## [WHAT YOU ARE ASKED TO DO]
Each entry here is to be restated word for word.

## [SOURCE RECORDS]
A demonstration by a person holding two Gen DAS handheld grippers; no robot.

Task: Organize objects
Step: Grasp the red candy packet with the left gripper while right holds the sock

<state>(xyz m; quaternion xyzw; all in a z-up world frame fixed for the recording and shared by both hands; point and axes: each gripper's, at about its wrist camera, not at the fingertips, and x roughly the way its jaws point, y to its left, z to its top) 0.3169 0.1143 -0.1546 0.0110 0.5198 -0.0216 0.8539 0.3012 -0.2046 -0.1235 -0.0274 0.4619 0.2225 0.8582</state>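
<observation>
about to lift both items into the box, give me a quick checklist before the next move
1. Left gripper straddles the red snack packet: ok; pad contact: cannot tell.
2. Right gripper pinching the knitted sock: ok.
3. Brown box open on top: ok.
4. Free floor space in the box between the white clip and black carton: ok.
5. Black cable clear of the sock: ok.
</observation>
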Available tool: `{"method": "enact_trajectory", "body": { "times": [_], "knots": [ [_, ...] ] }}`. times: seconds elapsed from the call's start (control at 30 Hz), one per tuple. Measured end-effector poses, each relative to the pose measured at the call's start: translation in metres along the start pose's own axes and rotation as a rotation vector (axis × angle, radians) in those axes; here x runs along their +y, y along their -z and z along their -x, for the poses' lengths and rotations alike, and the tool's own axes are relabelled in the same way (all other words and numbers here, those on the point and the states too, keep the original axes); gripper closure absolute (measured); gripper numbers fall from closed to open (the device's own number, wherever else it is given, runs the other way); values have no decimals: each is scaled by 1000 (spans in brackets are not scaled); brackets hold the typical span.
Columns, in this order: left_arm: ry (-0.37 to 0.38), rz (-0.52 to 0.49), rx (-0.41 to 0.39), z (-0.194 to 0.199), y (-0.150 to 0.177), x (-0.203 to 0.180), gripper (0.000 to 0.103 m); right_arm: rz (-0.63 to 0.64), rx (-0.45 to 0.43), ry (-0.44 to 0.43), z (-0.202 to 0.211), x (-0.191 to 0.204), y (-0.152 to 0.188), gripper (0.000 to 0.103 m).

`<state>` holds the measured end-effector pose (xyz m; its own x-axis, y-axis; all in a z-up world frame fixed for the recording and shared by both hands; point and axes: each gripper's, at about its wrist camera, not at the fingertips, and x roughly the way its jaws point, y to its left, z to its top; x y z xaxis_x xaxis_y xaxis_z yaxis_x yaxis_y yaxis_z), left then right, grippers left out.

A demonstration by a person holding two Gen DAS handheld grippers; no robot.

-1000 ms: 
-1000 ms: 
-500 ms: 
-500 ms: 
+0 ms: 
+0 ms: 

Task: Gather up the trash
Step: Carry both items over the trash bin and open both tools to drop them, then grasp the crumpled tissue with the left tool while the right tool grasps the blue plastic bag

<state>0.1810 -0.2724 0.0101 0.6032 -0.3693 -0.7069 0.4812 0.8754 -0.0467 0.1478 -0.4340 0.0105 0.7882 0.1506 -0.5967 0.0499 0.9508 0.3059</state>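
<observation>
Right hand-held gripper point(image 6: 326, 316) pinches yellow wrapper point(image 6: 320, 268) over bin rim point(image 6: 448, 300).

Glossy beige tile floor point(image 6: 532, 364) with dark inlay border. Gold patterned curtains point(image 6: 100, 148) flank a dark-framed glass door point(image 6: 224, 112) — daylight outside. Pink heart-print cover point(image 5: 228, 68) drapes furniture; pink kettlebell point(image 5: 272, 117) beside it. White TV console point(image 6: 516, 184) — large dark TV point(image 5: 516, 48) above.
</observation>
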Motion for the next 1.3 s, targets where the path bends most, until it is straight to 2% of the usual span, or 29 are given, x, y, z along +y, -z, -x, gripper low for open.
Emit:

## [REPLY TO THE EXERCISE]
A demonstration by a person holding two Gen DAS handheld grippers; no robot.

Task: Organize objects
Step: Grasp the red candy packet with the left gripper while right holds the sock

<state>(xyz m; quaternion xyzw; all in a z-up world frame fixed for the recording and shared by both hands; point and axes: each gripper's, at about its wrist camera, not at the fingertips, and x roughly the way its jaws point, y to its left, z to its top) 0.3169 0.1143 -0.1546 0.0110 0.5198 -0.0216 0.8539 0.3012 -0.2046 -0.1235 -0.0274 0.4619 0.2225 0.8582</state>
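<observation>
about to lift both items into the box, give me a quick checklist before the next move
1. Left gripper straddles the red snack packet: ok; pad contact: cannot tell.
2. Right gripper pinching the knitted sock: ok.
3. Brown box open on top: ok.
4. Free floor space in the box between the white clip and black carton: ok.
5. Black cable clear of the sock: ok.
</observation>
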Available tool: `{"method": "enact_trajectory", "body": { "times": [_], "knots": [ [_, ...] ] }}`. times: seconds elapsed from the call's start (control at 30 Hz), one per tuple. Measured end-effector poses, each relative to the pose measured at the call's start: translation in metres along the start pose's own axes and rotation as a rotation vector (axis × angle, radians) in those axes; here x runs along their +y, y along their -z and z along their -x, for the poses' lengths and rotations alike, and the tool's own axes are relabelled in the same way (all other words and numbers here, those on the point and the states too, keep the original axes); gripper closure absolute (measured); gripper numbers fall from closed to open (the device's own number, wherever else it is given, runs the other way); values have no decimals: each is scaled by 1000 (spans in brackets are not scaled); brackets hold the typical span.
Columns, in this order: left_arm: ry (-0.37 to 0.38), rz (-0.52 to 0.49), rx (-0.41 to 0.39), z (-0.194 to 0.199), y (-0.150 to 0.177), x (-0.203 to 0.180), gripper (0.000 to 0.103 m); right_arm: rz (-0.63 to 0.64), rx (-0.45 to 0.43), ry (-0.44 to 0.43), z (-0.202 to 0.211), x (-0.191 to 0.204), y (-0.152 to 0.188), gripper (0.000 to 0.103 m).

`<state>` holds the measured end-effector pose (xyz m; its own x-axis, y-axis; all in a z-up world frame fixed for the recording and shared by both hands; point and axes: each gripper's, at about its wrist camera, not at the fingertips, and x roughly the way its jaws point, y to its left, z to its top; x y z xaxis_x xaxis_y xaxis_z yaxis_x yaxis_y yaxis_z), left then right, grippers left out.

A demonstration by a person holding two Gen DAS handheld grippers; no robot.

-1000 ms: 
-1000 ms: 
-500 ms: 
-500 ms: 
+0 ms: 
+0 ms: 

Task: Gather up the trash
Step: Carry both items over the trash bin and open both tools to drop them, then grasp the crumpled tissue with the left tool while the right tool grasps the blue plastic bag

<state>0.1810 -0.2724 0.0101 0.6032 -0.3693 -0.7069 0.4812 0.8754 -0.0467 0.1478 -0.4340 0.0105 0.7882 0.1506 -0.5967 0.0499 0.9508 0.3059</state>
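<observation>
Right hand-held gripper point(image 6: 326, 316) pinches yellow wrapper point(image 6: 320, 268) over bin rim point(image 6: 448, 300).

Glossy beige tile floor point(image 6: 532, 364) with dark inlay border. Gold patterned curtains point(image 6: 100, 148) flank a dark-framed glass door point(image 6: 224, 112) — daylight outside. Pink heart-print cover point(image 5: 228, 68) drapes furniture; pink kettlebell point(image 5: 272, 117) beside it. White TV console point(image 6: 516, 184) — large dark TV point(image 5: 516, 48) above.
</observation>
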Motion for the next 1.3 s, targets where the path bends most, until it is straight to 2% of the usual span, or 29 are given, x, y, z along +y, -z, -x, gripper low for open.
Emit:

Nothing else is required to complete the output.